Marc Fornasari

1927 - 2021

Exprimer un maximum avec un minimum.
Tout d’abord le chaos, puis un être vivant ou des images , je ne recherche pas l’exactitude avec le modèle, le caractère et les proportions de la sculpture sont plus importants, je recommence sans regarder le modèle, l’horizon s’ouvre, mais rien n’est jamais gagné, tout s’échappe, il faut recommencer encore, encore et encore.
Ensuite… je me repose.
La nature est source d’inspiration inépuisable pour l’art figuratif et même l’art abstrait, ex. Henry Moor.
Toutes les formes existent dans la nature.
Certaines comme chez la femme, le guépard ou le cheval s’approchent le plus de la perfection.
Quelqu’un a dit : la sculpture naît en argile, meurt en plâtre, ressuscite en bronze ou en marbre. En ce qui concerne, le modelage de la terre ou le travail du plâtre me va parfaitement pour commencer.
Ensuite, il faut mouler pour obtenir le modèle en cire, que je retouche et sur lequel j’appose ma signature avant de le porter chez le fondeur, qui à son tour le moulera en terre réfractaire puis fera fondre la cire, coulera le métal et me livrera un bronze à l’état brut.
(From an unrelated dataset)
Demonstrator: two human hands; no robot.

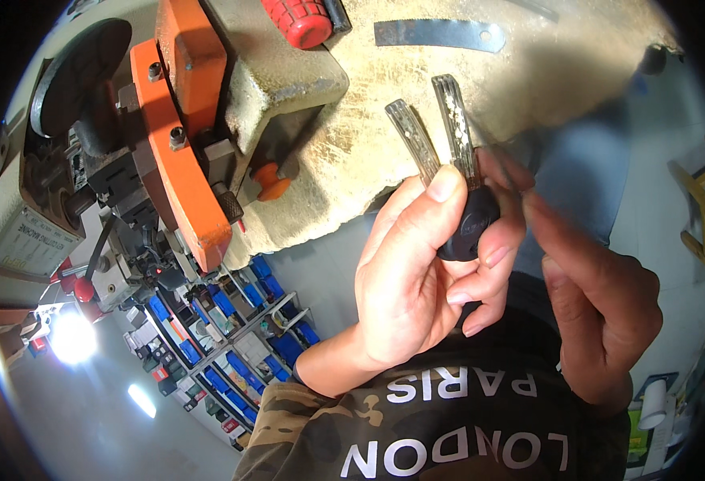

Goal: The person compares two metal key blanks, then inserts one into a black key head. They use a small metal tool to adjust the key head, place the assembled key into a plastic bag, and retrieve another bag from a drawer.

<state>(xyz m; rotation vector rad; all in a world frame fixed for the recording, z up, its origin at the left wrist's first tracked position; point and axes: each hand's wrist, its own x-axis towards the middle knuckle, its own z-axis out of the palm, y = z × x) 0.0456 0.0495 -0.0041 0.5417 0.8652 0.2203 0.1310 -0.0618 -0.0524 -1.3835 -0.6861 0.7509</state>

La ciselure consiste à reprendre entièrement le métal avec des limes et des abrasifs, ce provoque beaucoup de poussière.
Le moment de la patine arrive.
Avec cette alchimie, on peut colorer le bronze en employant des acides. Les patines ratées sont parfois les meilleures, car ce sont les plus naturelles. Une couche de cire donnera la brillance, stoppera la patine et la protègera.
Cette façon de travailler me convient et je vais continuer jusqu’à mon dernier souffle.